Quelle: Julian Stähle

Mann bricht bei Evakuierung zusammen und stirbt

In Folge der Evakuierung des Zuges mussten die Fahrgäste zunächst über Gleise und dann über die Fußgängerbrücke in Elstal in Richtung Parkplatz gehen. Dabei kam ein 62-jähriger Mann aus dem Land Brandenburg ums Leben. Er war plötzlich zusammengebrochen. Passanten verständigten den Notarzt, so die Polizei. Der Mann hatte wahrscheinlich gesundheitliche Probleme. Weil die Ärztin am Abend vor Ort nicht definitiv feststellen konnte, ob der Mann eines natürlichen Todes gestorben ist, leitete die Polizei ein Todesermittlungsverfahren ein.

RE war wegen Unfall in Finkenkrug umgeleitet

Der Odeg-Zug der Regionalexpresslinie RE 2 befand sich am Montagabend nicht auf seiner Stammstrecke. Er wurde umgeleitet. Denn auf der eigentlichen Strecke (Berlin-Falkensee-Nauen-Friesack-Wismar) war zuvor im Bahnhof Finkenkrug ein Mann vor einen durchfahrenden Regionalzug gesprungen, der in Richtung Berlin fuhr. Nach diesem tödlichen Unfall, der sich gegen 16.30 Uhr ereignet hatte, war die Strecke beidseitig gesperrt. Züge des Fernverkehrs und der Regionalexpresslinie RE 2 wurden bis in den Abend über Wustermark umgeleitet – so auch der, der dann mit der Lok zusammenstieß.

Unfallursache noch unklar

Warum die Rangierlok auf dem Elstaler Bahngelände mit dem auf dem Hauptgleis durchfahrenden Odeg-Zug kollidierte, ist derzeit untersucht. „Ich kann nur sagen, dass unser Zug grünes Licht und damit die Erlaubnis zur Durchfahrt hatte“, so Jörg Kiehn von der Odeg am Montag. Die Lok stammt von der Rurtalbahn Cargo. Wolfgang Pötter, einer der Geschäftsführer dieses Unternehmens, sagte am Dienstag der MAZ, die Rurtalbahn habe in Elstal den Zug eines Geschäftspartners übernehmen wollen. Dazu seien wie üblich Rangierarbeiten notwendig gewesen, so Pötter.
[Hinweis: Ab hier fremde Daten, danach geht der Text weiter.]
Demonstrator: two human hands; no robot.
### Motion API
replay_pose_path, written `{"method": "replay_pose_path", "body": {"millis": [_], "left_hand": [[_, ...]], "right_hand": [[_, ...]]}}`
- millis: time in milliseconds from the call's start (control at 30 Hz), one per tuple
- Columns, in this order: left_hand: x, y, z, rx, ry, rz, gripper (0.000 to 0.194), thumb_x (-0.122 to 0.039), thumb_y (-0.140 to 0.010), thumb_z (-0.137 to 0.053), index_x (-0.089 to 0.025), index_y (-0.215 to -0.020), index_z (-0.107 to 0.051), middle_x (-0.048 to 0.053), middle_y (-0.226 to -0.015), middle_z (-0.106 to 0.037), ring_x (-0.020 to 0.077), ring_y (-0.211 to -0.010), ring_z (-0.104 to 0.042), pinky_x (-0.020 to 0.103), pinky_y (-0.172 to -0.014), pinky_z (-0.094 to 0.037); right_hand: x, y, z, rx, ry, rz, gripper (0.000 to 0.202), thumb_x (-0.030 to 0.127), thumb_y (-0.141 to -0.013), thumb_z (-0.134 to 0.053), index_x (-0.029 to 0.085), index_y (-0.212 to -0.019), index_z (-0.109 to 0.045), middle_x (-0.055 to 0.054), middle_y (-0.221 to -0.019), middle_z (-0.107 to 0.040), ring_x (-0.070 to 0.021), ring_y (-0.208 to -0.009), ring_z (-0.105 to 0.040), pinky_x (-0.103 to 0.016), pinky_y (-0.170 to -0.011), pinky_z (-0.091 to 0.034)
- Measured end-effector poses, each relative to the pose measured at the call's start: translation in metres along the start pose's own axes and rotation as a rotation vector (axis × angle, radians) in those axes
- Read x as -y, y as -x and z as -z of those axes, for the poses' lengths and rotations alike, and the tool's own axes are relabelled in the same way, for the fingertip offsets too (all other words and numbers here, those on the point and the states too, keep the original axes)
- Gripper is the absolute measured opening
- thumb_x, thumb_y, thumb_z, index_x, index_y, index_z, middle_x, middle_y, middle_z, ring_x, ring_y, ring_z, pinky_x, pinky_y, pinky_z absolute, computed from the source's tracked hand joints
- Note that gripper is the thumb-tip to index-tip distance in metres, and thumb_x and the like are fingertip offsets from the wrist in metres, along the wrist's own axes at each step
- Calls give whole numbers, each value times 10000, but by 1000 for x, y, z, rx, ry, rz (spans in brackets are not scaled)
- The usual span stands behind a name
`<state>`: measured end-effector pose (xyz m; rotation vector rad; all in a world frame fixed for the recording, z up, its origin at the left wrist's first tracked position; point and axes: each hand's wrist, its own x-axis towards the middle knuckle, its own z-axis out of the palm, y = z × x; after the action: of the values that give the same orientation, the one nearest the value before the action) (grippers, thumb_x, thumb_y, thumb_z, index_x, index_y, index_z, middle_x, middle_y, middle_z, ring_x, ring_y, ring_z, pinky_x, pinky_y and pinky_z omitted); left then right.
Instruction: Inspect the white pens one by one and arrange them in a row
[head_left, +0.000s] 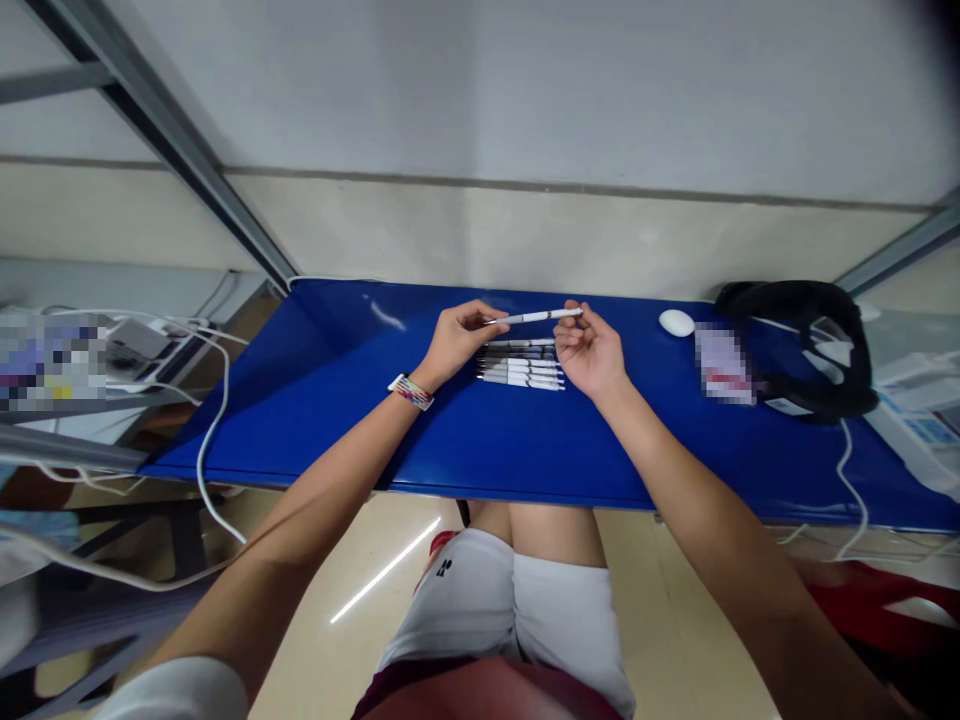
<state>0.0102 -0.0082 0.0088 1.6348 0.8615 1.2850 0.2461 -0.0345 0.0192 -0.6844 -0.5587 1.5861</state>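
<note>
A white pen (pixel 536 317) with dark bands is held level above the blue table (pixel 480 450). My left hand (pixel 463 338) pinches its left end, and a woven colourful band circles that wrist. The fingers of my right hand (pixel 590 348) are closed on the pen's right end. Just below the held pen, several similar white pens (pixel 520 365) lie side by side in a stack of rows on the table. My right fingers partly cover the right ends of the upper ones.
To the right lie a white computer mouse (pixel 676 322), a blurred-out packet (pixel 724 362) and a black strapped headset-like thing (pixel 859 345) with a white cable (pixel 844 480). Metal posts (pixel 187 150) flank the table. At left, cables (pixel 219 400) hang past its edge.
</note>
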Motion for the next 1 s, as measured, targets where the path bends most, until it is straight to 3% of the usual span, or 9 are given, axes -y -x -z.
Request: {"method": "replay_pose_path", "body": {"millis": [367, 533, 600, 733, 867, 1000], "left_hand": [[2, -1, 0, -3, 8, 0, 259, -374, -813, -892, -179, -959, -803, 66, -918, -805, 162, -781, -697, 313, -746, -541], [8, -2, 2, -11, 10, 13, 282, -391, -804, -893, -178, -961, -795, 62, -899, -797, 165, -773, -693, 307, -732, -539], [10, -3, 4, -29, 1, 5, 272, -381, -810, -884, -178, -963, -789, 61, -906, -794, 168, -788, -695, 306, -747, -539], [13, -5, 9, -81, -104, -38, 221, -361, -849, -840, -191, -980, -787, 62, -956, -800, 175, -822, -695, 311, -781, -533], [17, -4, 15, -73, -273, -45, 221, -371, -884, -786, -206, -1029, -812, 69, -977, -813, 198, -828, -697, 324, -777, -525], [23, -4, 18, -6, -453, -90, 245, -367, -949, -706, -231, -1097, -845, 90, -1054, -828, 228, -883, -713, 362, -828, -518]], "right_hand": [[-6, -2, 1, 7, 16, 27, 187, 413, -1019, -673, 242, -946, -671, 33, -666, -547, -94, -559, -506, -213, -518, -485], [-6, -4, 5, 4, 72, 41, 327, 546, -970, -686, 230, -1045, -726, -3, -742, -646, -124, -625, -576, -261, -580, -536], [-6, -5, 6, 16, 187, 109, 287, 486, -912, -765, 230, -1040, -759, -11, -771, -680, -129, -643, -587, -274, -605, -545], [-9, -8, 12, -25, 567, 382, 168, 338, -831, -841, 272, -984, -816, -21, -859, -735, -164, -747, -633, -298, -681, -560], [-12, -15, 25, -8, 958, 601, 126, 345, -892, -772, 301, -993, -833, -58, -1071, -783, -264, -1016, -685, -431, -940, -566], [-11, -20, 39, 7, 1331, 696, 188, 312, -967, -653, 285, -1060, -814, -82, -1096, -794, -310, -1043, -681, -523, -1038, -508]]}}
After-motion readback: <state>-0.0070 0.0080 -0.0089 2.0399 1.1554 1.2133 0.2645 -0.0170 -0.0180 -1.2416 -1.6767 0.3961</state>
 Nach MAZ-Informationen von Bahnfachleuten gibt es zwei mögliche Ursachen für den Unfall: einen technischen Defekt oder menschliches Versagen, was bedeutet, dass ein Signal übersehen wurde oder falsch gestellt war.
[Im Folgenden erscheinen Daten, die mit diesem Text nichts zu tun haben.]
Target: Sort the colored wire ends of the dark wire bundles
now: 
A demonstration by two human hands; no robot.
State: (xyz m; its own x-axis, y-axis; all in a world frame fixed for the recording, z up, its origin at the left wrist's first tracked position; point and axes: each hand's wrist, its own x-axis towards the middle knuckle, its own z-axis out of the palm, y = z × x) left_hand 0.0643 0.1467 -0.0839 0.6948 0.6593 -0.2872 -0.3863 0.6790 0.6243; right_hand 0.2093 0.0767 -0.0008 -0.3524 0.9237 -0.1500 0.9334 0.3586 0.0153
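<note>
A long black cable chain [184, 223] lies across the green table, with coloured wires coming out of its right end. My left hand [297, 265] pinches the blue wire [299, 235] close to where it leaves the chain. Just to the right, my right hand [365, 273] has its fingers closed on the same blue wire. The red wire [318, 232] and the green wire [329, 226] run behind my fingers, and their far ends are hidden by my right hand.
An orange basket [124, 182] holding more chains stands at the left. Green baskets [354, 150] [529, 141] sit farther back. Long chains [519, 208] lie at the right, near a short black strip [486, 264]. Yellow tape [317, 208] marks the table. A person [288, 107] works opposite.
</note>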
Berufs- und Abendverkehr massiv behindert

Im Berufs- und Abendverkehr sorgten die beiden Unfälle auf den Gleisen am Montag für massive Behinderungen. Regionalbahnen wurden umgeleitet oder fielen aus. Die Falkenseer Feuerwehr war an der ersten Unglücksstelle in Finkenkrug im Einsatz gewesen. Die etwa 50 Reisenden aus dem Regionalexpress, der dort gestoppt wurde, konnten in Busse umsteigen. Laut Bahnsprecher Burkhard Ahlert lief der Zugverkehr auf der Strecke Berlin-Falkensee-Nauen-Friesack-Wismar gegen 19.30 Uhr wieder normal.